On so many levels, most agree, Mungeta’s journey is inspirational, if not a reminder of all things that are possible.
He has much to be thankful for, he feels, and he wants to give back.
“I come from a life in another place,” he said. “I want to take Cedric there, so he can know where I came from. If I can make it possible for other children to have opportunities that I didn’t when I was that age, I want to do that too (as a teacher).”
It’s no coincidence that his son today attends the same daycare that Mungeta served at as a volunteer when he was a Keene State freshman.
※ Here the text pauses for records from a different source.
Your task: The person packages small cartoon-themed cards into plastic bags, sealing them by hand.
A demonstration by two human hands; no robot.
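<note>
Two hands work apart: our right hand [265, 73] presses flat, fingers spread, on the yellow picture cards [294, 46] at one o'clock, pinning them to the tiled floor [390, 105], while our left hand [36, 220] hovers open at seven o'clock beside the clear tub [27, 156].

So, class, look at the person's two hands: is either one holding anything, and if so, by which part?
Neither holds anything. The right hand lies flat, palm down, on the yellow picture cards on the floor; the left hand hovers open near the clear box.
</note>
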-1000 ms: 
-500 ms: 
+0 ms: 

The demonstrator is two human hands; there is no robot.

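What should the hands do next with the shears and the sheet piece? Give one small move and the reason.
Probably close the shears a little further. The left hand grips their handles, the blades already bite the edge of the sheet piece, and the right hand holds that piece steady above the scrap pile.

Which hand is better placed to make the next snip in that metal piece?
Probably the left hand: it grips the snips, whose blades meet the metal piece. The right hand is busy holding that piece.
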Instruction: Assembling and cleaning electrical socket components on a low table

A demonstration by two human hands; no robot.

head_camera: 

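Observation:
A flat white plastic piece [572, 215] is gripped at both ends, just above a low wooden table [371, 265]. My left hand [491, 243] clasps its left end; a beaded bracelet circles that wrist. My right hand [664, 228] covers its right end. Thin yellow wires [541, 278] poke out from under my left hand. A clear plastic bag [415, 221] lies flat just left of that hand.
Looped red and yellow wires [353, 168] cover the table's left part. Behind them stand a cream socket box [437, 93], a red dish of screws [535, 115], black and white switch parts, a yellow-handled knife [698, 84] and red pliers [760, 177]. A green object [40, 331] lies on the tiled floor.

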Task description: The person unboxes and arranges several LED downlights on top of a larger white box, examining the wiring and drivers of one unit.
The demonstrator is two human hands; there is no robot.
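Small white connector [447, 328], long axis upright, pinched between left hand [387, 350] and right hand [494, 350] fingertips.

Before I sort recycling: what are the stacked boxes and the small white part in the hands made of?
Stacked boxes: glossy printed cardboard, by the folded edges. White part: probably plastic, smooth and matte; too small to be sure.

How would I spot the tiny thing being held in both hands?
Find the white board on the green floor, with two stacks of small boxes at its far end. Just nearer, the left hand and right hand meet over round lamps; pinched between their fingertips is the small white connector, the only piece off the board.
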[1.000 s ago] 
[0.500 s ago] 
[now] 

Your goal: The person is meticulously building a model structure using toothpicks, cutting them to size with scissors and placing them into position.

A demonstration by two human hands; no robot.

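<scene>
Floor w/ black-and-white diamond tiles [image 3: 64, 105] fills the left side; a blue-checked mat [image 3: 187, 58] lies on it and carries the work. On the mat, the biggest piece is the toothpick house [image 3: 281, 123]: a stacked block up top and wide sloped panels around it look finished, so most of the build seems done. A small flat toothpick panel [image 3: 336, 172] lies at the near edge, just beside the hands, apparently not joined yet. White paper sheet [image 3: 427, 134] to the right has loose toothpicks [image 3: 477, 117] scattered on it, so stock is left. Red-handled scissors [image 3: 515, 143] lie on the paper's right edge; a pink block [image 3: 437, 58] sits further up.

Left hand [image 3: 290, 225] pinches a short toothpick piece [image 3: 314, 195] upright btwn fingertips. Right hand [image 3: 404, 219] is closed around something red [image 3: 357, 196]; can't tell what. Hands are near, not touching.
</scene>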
Rather, it reflects who he is and where he is bound, Scott said.
Mungeta’s heritage, and the perceptions it might trigger, force you as a teacher to question your own assumptions, McLaughlin and Sturtz agreed.
“He’ll always be a special, memorable student,” Sturtz said of Mungeta, “not so much for what I taught him, but what he’s taught me, and shown me, which is that I need to keep my eyes open and be aware of all individuals in our community.”
“His determination, his resiliency, his humanity … just recognizing he had experienced difficulties, that’s a testament to his strength of character,” Sturtz added. “His story unfortunately is not unique. The question should be: How can we learn from someone like Bongo? How many talented individuals are out there, possibly from backgrounds like his, that can contribute as much as he has?”
Front-row dancer
“He took a technique class with me,” McLaughlin said. “He was that student that always got in front, no matter what. Even when he didn’t know (the technique), no matter how unsure he was. ‘I’m going to go for it; I’m not going to hold back. If I stumble, I’ll smile and laugh and move on.’ That was his attitude.”
“That sense of identity … not being afraid to bring his own story in … it’s a real mixture of him being just any other student who grapples with the same sort of things all students grapple with yet having this personal history that’s very different than the others he’s around.”
Patricia Wilson, an adjunct professor at the college, recalled immediately being in awe of Mungeta’s dance talents and his “ebullient spirit that could fill a room.”
That, and his laser-like focus, she said, prompted her to involve Mungeta in an annual Dunham Technique Intensive with other dancers of color. They fashioned a plan for Mungeta to travel to Indiana in the summer of 2019, along with another local dancer, Diane Duffy, for that experience.
Dunham, she said, is an African diasporic technique.
“Quickly,” Wilson said, “Bongo made friends, became part of the family, and danced his way into everyone’s heart.”
Dance was a big part of the Congolese culture, Mungeta said. “But it was free form … no instruction,” he said. “You were just feeling the beat and moving to the beat and the rhythm.”
Mungeta was not the standout player on the soccer team. He started 10 games his senior season. He was a called-on performer that Scott could use up top as a striker or outside on the wing. His name more than once graced the Little East Conference Academic Honor Roll.
“He gave you everything he had,” the veteran coach said. “Probably the hardest working player on the team who always led by example at practice.”
That push to improve and excel, that poetic soul that McLaughlin said his stage dance revealed, that approachable and friendly nature that stood out, are a few of the qualities — threads in that work-in-progress tapestry — that define Mungeta and account for the wings he’s earned.
“Yes,” Scott said, “he’s an incredibly nice person, respectful of everybody. Talented.”
“And he carries himself very professionally. His mother, I think, is a big motivational piece of Bongo’s amazing success. He really wanted to please her and make her proud of him. And he did.”